Hannay Deserves a Big Hand
So to the third adaptation of John Buchan's novel "The Thirty Nine Steps" and I say adaptation on purpose because this is certainly not a remake of the previous two versions. It still shares the same basic storyline of Richard Hannay ending up on the run as he is accused of murder and has shady men after him, leading him try and solve a mystery whilst proving his innocence but the actual details are different. Whether those details are closer to Buchan's novel I can't say because I have never read it but by being different to both Hitchcock's and Thomas's versions works in its favour and helps make it a movie in its own right rather than just another version of the same story.
Mining engineer Richard Hannay (Robert Powell) finds himself accused of the murder of his neighbour Colonel Scudder (John Mills - The Singer Not the Song) who calls on him for some help as Scudder as uncovered a plot by Prussian agents to assassinate a foreign ambassador. Forced to go on the run Hannay not only has to deal with the police after him but also the group of agents who want to know what Scudder knew. With little to go on Hannay makes his way to Scotland meeting the beautiful Alex (Karen Dotrice - The Gnome-Mobile) along the way who becomes an important ally and trying to work out how to prove his innocence whilst also stopping the Prussian agents from achieving their goal.
So as already mentioned the basic storyline to "The Thirty Nine Steps" is the same as in previous versions but it is in the detail where it changes from it being Colonel Scudder who ends up involving Hannay to what happens as he makes his way to Scotland. Some of the events stay the same, we still have the fun scene as Hannay finds himself having to give a speech at a political meeting but then we get big differences such as the stunning climax at the top of Big Ben. And along the way there are some nods to Hitchcock who made the first adaptation with a scene featuring a plane which seems to be tipping its hat to "North by Northwest".
All of which makes "The Thirty Nine Steps" a much better movie than I anticipated because just another remake would have been a bore. But that brings me to an issue because you do end up comparing it to previous versions and you could say this version lacks the atmosphere and mystery of Hitchcock's original, although I do wonder whether that is more to do with familiarity rather than anything else and I am sure that mystery is present if this is the first version you watch. Having said that this version has better pacing than the other versions and the action is a lot better with stunning scenes from Hannay's daring escape from a train on a bridge to the big climax on the face of Big Ben. Trust me when I say if you prefer action over suspense then this version is the one to watch because whilst now 25 years old it is still an exciting action movie.
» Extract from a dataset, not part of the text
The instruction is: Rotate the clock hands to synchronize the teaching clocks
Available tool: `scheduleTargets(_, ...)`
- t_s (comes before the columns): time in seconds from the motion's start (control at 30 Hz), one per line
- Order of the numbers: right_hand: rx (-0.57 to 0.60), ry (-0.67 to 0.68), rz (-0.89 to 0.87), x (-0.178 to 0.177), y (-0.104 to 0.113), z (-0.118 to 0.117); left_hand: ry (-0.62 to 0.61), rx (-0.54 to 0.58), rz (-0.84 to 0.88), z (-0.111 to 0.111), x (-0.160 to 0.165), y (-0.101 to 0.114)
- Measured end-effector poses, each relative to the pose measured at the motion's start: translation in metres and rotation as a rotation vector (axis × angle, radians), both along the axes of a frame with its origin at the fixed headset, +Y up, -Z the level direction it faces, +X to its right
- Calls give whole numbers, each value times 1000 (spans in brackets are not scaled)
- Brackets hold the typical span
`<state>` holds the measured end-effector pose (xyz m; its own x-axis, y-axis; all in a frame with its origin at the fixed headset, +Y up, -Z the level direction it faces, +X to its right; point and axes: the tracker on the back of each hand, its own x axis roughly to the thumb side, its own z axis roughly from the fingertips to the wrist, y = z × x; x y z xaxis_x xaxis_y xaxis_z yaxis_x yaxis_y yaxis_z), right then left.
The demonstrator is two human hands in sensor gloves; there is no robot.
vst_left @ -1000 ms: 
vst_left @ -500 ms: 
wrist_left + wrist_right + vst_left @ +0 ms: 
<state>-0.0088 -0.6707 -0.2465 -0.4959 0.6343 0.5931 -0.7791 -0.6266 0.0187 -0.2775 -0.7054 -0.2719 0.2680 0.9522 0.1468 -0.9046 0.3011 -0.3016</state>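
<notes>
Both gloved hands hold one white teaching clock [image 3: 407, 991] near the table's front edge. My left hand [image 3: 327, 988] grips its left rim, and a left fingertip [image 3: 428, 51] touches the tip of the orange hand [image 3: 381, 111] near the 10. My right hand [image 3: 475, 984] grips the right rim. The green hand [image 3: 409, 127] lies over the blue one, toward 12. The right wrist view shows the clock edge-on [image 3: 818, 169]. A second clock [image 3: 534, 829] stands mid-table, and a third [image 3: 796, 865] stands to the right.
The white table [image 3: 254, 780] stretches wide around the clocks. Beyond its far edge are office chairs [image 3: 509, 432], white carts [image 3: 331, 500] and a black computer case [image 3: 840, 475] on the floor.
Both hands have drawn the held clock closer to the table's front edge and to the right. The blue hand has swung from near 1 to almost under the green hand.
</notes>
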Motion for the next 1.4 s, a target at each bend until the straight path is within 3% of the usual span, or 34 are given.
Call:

And to add to the positive I love the way that Robert Powell plays this version of Hannay, not entirely believable as a 1914 gent but full of charisma. It actually fits better with the more action focused scenes and there is almost a touch of the James Bond about him from dealing with bad guys to moments of humour. And talking of being Bond like we also have Hannay meeting the beautiful Alex played by Karen Dotrice which if that name rings a bell it's because she was one of the children in "Mary Poppins". To be honest the character of Alex whilst an ally for Hannay doesn't have a great deal to do but the beautiful Dotrice is eye catching and certainly makes Alex a lady.
What this all boils down to is that "The Thirty Nine Steps" is a surprisingly good adaptation of Buchan's novel which instead of trying to compete with previous versions puts more emphasis on the action of Hannay on the run before then giving us the solving of the mystery right at the end for a brilliant finale at the top of Big Ben.